Anyways, back to Wolves. There's a possibility that Jones could play tonight vs Orlando's big men. Not sure, yet.


----------



## moss_is_1 (Jun 14, 2004)

i wont watch this one..im going to a hockey game..should win tho


----------



## P-Dub34 (May 19, 2005)

Uhhh...46-28? The hell?


----------



## JuX (Oct 11, 2005)

P-Dub34 said:


> Uhhh...46-28? The hell?


They were outrebounded, Griffin did not get much minutes. That is just pathetic. :dead: 

Anyways, they began their own rally until the end. They did what they need to get close and get back into the game. Richie Frahm began with a nasty dunk, "Who says White Men Can't Jump?". Then he shot a crucial three pointer, then at the end of half they stumbled across the court and tried to find anything open. Fortunately for the Wolves, Wally found Trenton wide open for a three point, and made it by the time buzzer went off. They finally get close 51 with Orlando's 59 points.


----------



## JuX (Oct 11, 2005)

Agent K said:


> Anyways, back to Wolves. There's a possibility that Jones could play tonight vs Orlando's big men. Not sure, yet.

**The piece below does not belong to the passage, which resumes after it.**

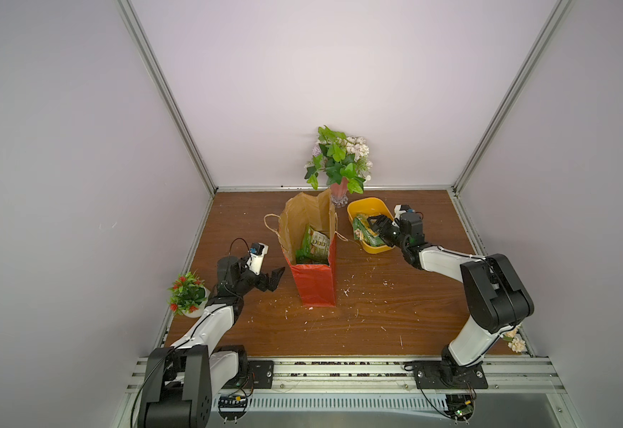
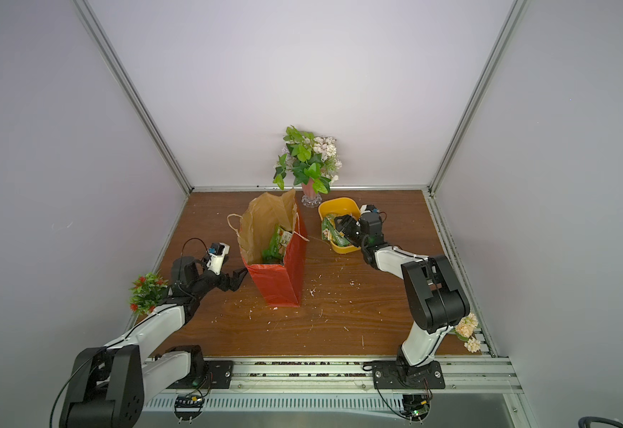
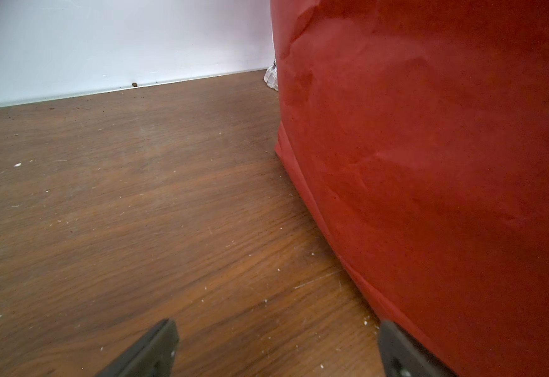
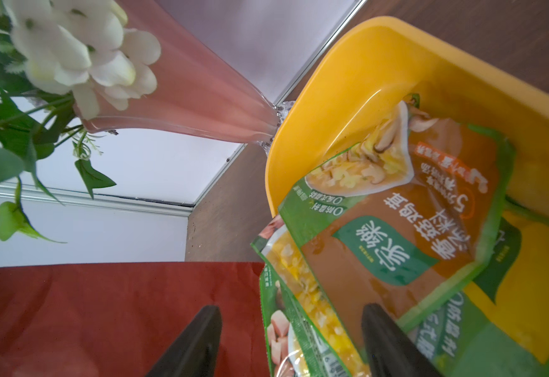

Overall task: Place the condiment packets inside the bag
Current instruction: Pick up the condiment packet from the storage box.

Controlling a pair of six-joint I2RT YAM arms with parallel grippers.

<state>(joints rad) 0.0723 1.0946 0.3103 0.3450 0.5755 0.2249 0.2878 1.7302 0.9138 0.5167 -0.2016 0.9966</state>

Nope, just saw him in street clothes behind the bench. So I'd better go back and watch the 2nd half.


----------



## sheefo13 (Jul 13, 2002)

Well our first half stunk. But a good push at the end coming within 8 points at the half. Wally and KG having tremendous nights thus far though. Start of the 3rd now and kg is rolling. I think he has 23 with 9 minutes left in the 3rd. 58-64 Magic right now. We defenatly got the momentum right now.


----------



## sheefo13 (Jul 13, 2002)

Yeah I also saw Jones in Street clothes. Eddie is doing bad but Hassell just dunked on Battie!


----------



## sheefo13 (Jul 13, 2002)

ffy hits a 3 to put us within 1 point!!!! 8-0 run for the Wolves.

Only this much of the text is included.